Exercise :: Set down the whole listing that follows, precisely as written.

Stored data ::

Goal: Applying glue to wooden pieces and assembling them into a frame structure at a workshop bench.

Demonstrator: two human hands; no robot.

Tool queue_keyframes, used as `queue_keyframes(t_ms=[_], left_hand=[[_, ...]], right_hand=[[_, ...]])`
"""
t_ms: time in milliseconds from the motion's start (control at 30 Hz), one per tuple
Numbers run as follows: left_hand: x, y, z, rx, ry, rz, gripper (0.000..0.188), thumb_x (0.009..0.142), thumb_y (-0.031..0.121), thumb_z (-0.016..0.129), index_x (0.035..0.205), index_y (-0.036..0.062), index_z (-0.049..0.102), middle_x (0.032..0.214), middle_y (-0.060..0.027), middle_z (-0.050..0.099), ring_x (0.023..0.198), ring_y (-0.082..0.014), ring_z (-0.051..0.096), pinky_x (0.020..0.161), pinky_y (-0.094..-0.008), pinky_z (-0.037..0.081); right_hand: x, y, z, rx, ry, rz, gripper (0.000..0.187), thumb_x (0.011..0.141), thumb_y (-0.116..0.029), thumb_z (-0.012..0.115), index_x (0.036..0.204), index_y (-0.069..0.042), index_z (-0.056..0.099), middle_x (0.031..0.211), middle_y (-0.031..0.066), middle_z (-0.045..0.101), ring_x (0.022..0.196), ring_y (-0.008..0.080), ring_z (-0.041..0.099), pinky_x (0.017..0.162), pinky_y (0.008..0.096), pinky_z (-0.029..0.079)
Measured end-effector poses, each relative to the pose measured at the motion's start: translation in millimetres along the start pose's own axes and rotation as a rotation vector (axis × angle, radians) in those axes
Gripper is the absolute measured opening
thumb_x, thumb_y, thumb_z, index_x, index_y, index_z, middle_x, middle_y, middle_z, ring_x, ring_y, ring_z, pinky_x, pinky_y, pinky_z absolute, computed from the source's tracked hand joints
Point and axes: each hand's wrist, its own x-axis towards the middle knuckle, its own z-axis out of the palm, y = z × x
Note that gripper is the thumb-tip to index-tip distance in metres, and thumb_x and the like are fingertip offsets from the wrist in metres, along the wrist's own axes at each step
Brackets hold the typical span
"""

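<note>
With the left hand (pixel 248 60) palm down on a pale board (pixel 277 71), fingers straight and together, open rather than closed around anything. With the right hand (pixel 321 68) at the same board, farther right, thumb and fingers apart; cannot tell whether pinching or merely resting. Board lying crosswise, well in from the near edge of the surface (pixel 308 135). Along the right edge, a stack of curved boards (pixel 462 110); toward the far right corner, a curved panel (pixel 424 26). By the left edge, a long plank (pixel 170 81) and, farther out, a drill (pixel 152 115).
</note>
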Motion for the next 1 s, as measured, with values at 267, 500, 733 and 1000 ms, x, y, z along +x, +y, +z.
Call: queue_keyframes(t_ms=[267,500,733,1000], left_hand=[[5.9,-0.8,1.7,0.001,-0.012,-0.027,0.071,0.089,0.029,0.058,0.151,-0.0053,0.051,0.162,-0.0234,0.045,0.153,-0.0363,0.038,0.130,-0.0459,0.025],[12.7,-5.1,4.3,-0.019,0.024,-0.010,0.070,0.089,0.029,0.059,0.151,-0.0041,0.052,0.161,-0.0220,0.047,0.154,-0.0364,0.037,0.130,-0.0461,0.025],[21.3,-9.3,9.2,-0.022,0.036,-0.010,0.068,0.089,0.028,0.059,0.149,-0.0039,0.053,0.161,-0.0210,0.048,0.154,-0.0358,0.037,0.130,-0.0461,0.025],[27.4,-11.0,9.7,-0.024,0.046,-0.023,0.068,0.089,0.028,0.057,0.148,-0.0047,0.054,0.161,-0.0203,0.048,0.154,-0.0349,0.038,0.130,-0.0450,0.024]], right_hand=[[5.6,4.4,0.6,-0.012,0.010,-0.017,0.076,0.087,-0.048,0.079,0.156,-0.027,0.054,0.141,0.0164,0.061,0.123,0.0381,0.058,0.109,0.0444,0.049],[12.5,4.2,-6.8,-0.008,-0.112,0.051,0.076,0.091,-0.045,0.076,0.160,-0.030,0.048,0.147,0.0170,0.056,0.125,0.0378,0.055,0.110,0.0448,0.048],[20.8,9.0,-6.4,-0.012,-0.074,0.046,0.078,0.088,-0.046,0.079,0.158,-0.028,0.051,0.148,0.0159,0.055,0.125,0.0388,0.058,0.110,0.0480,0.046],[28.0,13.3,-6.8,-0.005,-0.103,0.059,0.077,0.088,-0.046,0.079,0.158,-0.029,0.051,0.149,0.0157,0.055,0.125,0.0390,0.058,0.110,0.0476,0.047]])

Reply ::
Goal: Applying glue to wooden pieces and assembling them into a frame structure at a workshop bench.

Demonstrator: two human hands; no robot.

Tool queue_keyframes, used as `queue_keyframes(t_ms=[_], left_hand=[[_, ...]], right_hand=[[_, ...]])`
"""
t_ms: time in milliseconds from the motion's start (control at 30 Hz), one per tuple
Numbers run as follows: left_hand: x, y, z, rx, ry, rz, gripper (0.000..0.188), thumb_x (0.009..0.142), thumb_y (-0.031..0.121), thumb_z (-0.016..0.129), index_x (0.035..0.205), index_y (-0.036..0.062), index_z (-0.049..0.102), middle_x (0.032..0.214), middle_y (-0.060..0.027), middle_z (-0.050..0.099), ring_x (0.023..0.198), ring_y (-0.082..0.014), ring_z (-0.051..0.096), pinky_x (0.020..0.161), pinky_y (-0.094..-0.008), pinky_z (-0.037..0.081); right_hand: x, y, z, rx, ry, rz, gripper (0.000..0.187), thumb_x (0.011..0.141), thumb_y (-0.116..0.029), thumb_z (-0.012..0.115), index_x (0.036..0.204), index_y (-0.069..0.042), index_z (-0.056..0.099), middle_x (0.031..0.211), middle_y (-0.031..0.066), middle_z (-0.045..0.101), ring_x (0.022..0.196), ring_y (-0.008..0.080), ring_z (-0.041..0.099), pinky_x (0.017..0.162), pinky_y (0.008..0.096), pinky_z (-0.029..0.079)
Measured end-effector poses, each relative to the pose measured at the motion's start: translation in millimetres along the start pose's own axes and rotation as a rotation vector (axis × angle, radians) in those axes
Gripper is the absolute measured opening
thumb_x, thumb_y, thumb_z, index_x, index_y, index_z, middle_x, middle_y, middle_z, ring_x, ring_y, ring_z, pinky_x, pinky_y, pinky_z absolute, computed from the source's tracked hand joints
Point and axes: each hand's wrist, its own x-axis towards the middle knuckle, its own z-axis out of the palm, y = z × x
Note that gripper is the thumb-tip to index-tip distance in metres, and thumb_x and the like are fingertip offsets from the wrist in metres, along the wrist's own axes at each step
Brackets hold the typical span
"""

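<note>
With the left hand (pixel 248 60) palm down on a pale board (pixel 277 71), fingers straight and together, open rather than closed around anything. With the right hand (pixel 321 68) at the same board, farther right, thumb and fingers apart; cannot tell whether pinching or merely resting. Board lying crosswise, well in from the near edge of the surface (pixel 308 135). Along the right edge, a stack of curved boards (pixel 462 110); toward the far right corner, a curved panel (pixel 424 26). By the left edge, a long plank (pixel 170 81) and, farther out, a drill (pixel 152 115).
</note>
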Motion for the next 1 s, as measured, with values at 267, 500, 733 and 1000 ms, x, y, z along +x, +y, +z.
Call: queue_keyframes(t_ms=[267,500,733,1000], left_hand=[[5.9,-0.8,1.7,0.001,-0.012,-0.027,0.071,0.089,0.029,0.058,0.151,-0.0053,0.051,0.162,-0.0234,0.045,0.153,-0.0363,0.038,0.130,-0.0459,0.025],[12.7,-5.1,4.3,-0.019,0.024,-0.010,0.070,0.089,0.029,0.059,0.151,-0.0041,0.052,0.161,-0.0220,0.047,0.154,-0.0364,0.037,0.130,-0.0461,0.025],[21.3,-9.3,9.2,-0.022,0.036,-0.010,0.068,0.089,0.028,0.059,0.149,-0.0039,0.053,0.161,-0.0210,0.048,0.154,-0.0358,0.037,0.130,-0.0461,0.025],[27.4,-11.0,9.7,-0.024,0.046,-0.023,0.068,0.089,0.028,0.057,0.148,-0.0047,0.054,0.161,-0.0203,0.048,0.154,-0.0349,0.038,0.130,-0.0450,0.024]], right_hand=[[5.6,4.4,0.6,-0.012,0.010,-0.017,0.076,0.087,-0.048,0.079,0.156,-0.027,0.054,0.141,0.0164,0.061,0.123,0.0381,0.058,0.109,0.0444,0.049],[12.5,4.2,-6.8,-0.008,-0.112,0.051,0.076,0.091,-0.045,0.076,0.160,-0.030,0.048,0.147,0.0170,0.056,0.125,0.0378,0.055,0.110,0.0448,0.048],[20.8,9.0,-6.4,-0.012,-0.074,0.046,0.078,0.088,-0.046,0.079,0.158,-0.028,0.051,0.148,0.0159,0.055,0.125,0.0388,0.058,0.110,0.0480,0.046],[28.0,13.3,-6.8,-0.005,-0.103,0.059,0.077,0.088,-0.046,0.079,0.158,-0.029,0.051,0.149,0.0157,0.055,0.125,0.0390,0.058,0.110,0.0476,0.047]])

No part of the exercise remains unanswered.